It would be smarter for Netflix to become a universal jukebox, the new bundle, and let others take the risks producing the majority of the shows and building sub-brands within the eco-system, and only show the good stuff without interruption. They can focus their content spend on what’s missing, and smarter variety. And add brand funded films – good ones, that bring marketing, devoted audiences and lower costs (and is a booming sector, let me tell you…). But this is also unlikely because it’s harder work than buying an ad network and cutting costs with cheaper programming. And fewer bosses get fired for proposing a tried-and-true method over something new. Or something old, that’s new again – the fundamentals.

Stuff I'm Reading

Film
 
How Alamo Fought Back from Bankruptcy: At the height of Covid, Alamo Drafthouse announced its bankruptcy and people got scared. The reality was, they always made it clear that this was a move to shed debt and underperforming leases, and rebuild, and while it had to be scary for the team, no one really thought they would fold or anything. At the beginning of all this, founder Tim League moved into a Chairman role and they brought in Shelli Taylor as a new CEO, and she is a badass. Screen has an interview with her about all of the changes and what's next, and it's a pretty good read. I expect many good things to come from this new-ish team as things rebound as they're positioned to do well going forward. (BN)

Sundance Struggles and Cuts: In not unexpected news, Sundance has announced cuts to programs and staffing (with some consolidation). They got hit hard by Covid this round, having to switch to online only at the last minute, and that is never good for the books. But it's a strong organization with experienced leadership and a decent board, so while I expect more big changes to come, my hope is that they do well going forward. Same for those staff who will be leaving, as they're all great people. I'm surprised we haven't seen more and bigger cuts in the festival field, to be honest, and imagine this is just the beginning of a few similar developments in the sector. Variety reports. (BN)

Rise of streaming ushers in a golden era for Asian Storytelling and How much can Netflix grow in Asia Pacific?: Not too long ago, “Asian cinema outside the region was largely the realm of the cinephile. Dedicated fans would prowl stores in areas with a large Asian diaspora, trading VHS tapes…”, writes Luke Kang, president of the Walt Disney Company Asia Pacific (Nikkei Asia). Today, however, “Asian cultural influences [on the Western entertainment world] are unmistakable. South Korean drama and science fiction series are multiplying across channels, while Japanese artists are collaborating on anime versions of Western classics.” Kang explains that it’s thanks to streaming that an entire generation of Asian filmmakers can have a voice on the international stage. Two big takeaways here are: (1) “The capital, distribution platform and audience are now all in place for Asian content creators to compete on a level playing field with those in the U.S. or Europe” and (2) It’s only a matter of time until a giant such as Disney turns to Asia to create a global franchise. 
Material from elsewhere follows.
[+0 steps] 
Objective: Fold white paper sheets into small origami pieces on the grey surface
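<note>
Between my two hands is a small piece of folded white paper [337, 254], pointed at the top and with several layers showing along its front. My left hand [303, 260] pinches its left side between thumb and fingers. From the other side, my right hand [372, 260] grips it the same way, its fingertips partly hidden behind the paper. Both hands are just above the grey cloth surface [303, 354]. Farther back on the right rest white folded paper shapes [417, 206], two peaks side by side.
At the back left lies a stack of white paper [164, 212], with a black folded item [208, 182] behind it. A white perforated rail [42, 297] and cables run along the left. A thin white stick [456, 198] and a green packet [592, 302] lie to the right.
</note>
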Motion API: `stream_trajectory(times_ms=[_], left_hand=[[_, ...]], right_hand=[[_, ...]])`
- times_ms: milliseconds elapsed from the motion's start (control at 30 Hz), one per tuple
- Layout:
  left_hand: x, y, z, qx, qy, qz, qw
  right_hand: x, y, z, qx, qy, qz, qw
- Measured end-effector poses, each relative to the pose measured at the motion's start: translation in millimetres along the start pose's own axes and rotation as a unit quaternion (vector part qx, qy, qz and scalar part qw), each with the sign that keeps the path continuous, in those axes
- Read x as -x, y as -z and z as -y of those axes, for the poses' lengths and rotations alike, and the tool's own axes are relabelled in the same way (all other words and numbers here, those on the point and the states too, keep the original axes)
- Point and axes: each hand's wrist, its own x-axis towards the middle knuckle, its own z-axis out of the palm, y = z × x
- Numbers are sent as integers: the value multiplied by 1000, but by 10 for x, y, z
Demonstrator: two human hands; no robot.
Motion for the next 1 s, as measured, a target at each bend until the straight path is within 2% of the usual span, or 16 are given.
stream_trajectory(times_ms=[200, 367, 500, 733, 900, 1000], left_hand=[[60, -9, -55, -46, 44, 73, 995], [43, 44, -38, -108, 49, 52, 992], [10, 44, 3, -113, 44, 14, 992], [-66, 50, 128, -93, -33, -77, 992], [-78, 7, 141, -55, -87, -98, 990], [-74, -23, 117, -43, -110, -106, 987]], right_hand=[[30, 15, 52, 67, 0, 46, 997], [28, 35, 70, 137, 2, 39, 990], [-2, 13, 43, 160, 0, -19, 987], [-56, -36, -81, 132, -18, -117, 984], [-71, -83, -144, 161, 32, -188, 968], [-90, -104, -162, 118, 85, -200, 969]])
The growing market for storytelling coming out of Asia means streamers are doing everything they can to capitalize, though some streaming giants are struggling more than others (Netflix is in the former category): As detailed in a Streamlined article by Liz Shackleton (a new-ish must-read for many in the biz), while Netflix added 1.09 Million subs from Asia Pacific this quarter, they’re denied access to the biggest market — China. They’re also not faring too well by comparison in India where Disney+ is dominating thanks to their recent acquisition of Hotstar. Netflix also has a lot of ground to gain back in Indonesia (they were blocked in Indonesia up until 2020 for “inappropriate” content). Netflix and other big streamers face big hurdles, including that they “compete with local streamers and broadcasters that have a much deeper understanding of local audiences…[and] the infrastructure is not there in Asia to produce” massive shows. “Ironically, [Netflix] has made Korean and Japanese content hugely popular in the West, but back in Asia is up against massive competition without an identifiable niche.” (GSH)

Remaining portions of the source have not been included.